The Iqaluit wine-beer store plebiscite: a primer
Here’s what we know so far
(Updated March 24, 2:25 p.m., with contact and polling station info)
Elections Nunavut has just released more information about the April 20 Iqaluit plebiscite on the Government of Nunavut’s proposal to open a wine and beer store.
Here’s what we know so far:
What’s the question?
“Are you in favour of a beer and wine store opening in the City of Iqaluit?”
The plebiscite will ask voters to mark their ballots either Yes or No.
Who is eligible to vote?
You must be a Canadian citizen and at least 18 years of age as of April 20.
You must have been a Nunavut resident for the 12 months ending April 20 and a current resident of Iqaluit.
Who’s running the plebiscite?
Elections Nunavut is organizing and supervising the vote.
The returning officer, Tania Scott, has set up an office at building 607, the BRCC building. It’s open from 12 noon to 7 p.m. each day.
You can reach the returning officer at 222-0839 or by email at IqaluitRO@elections.nu.ca. The fax number is 979-2929.
You can also get voting information from Elections Nunavut at 1-800-267-4394.
When can you vote?
Voting day is April 20. The Iqaluit polling station, at the cadet hall, will open at 10 a.m. and close at 8 p.m.
Elections Nunavut will run an advance poll from April 13 to April 17 and voters with limited mobility may cast ballots in a mobile poll April 13.
What is the proposal?
The Government of Nunavut proposes to open a store that would sell wine and beer only.
No coolers or distilled alcohol of any kind would be sold there.
The store would work like this:
• a limit of one case of 12 beer and two bottles of wine each day for each purchaser;
• customers must set up a permanent account at the store;
• photo ID would be required for all purchases; and
• the store would operate six days a week from Monday through Saturday, open each day from noon until 7 p.m.

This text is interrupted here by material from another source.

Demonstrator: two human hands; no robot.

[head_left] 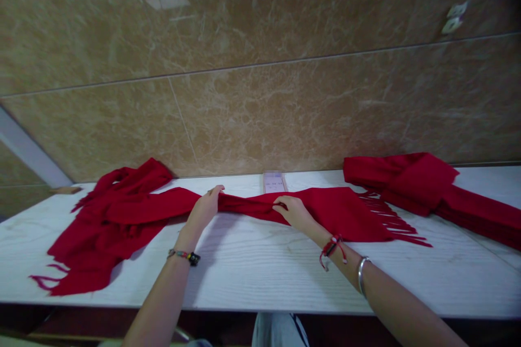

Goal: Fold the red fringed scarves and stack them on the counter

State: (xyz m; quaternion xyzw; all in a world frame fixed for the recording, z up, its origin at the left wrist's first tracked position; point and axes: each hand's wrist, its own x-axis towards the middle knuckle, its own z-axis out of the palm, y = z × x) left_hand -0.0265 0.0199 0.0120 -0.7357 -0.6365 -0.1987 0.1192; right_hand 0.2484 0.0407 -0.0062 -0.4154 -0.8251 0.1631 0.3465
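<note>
A long red scarf (pixel 342 211) with a fringed right end stretches across the white table. My left hand (pixel 205 207) is closed around its bunched middle, thumb and fingers wrapped over the cloth. Farther right, my right hand (pixel 296 211) pinches the scarf's near edge between thumb and fingers. Between the two hands the cloth is gathered into a narrow band; to the right it spreads wide and flat. Its left part runs into a crumpled red heap (pixel 97 244) with fringe hanging toward the table's front edge. Whether that heap is one scarf or more I cannot tell.
At the right lies another red scarf (pixel 419 181), folded over itself and reaching out of view. A small pale card or box (pixel 274 182) sits behind the scarf against the tiled wall (pixel 260 114). The white table (pixel 260 282) ends at a front edge near my body. A wall fitting (pixel 455 17) shows upper right.
</note>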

May people from outside Iqaluit buy wine and beer at the store?
Yes, people from communities outside Iqaluit may buy wine and beer at the store for consumption within Iqaluit.
But people who want to bring wine or beer back to their communities must observe whatever restrictions apply in their community.
That means if there is an Alcohol Education Committee in their community, the committee must first approve the purchase.
Would the plebiscite result be binding on the GN?
No, it wouldn’t. The plebisicite is non-binding.
But the plebiscite result — along with other factors — will influence the GN decision on whether to open the store.
If the GN decides to proceed, the earliest possible date for starting up the store would be the late summer of 2015.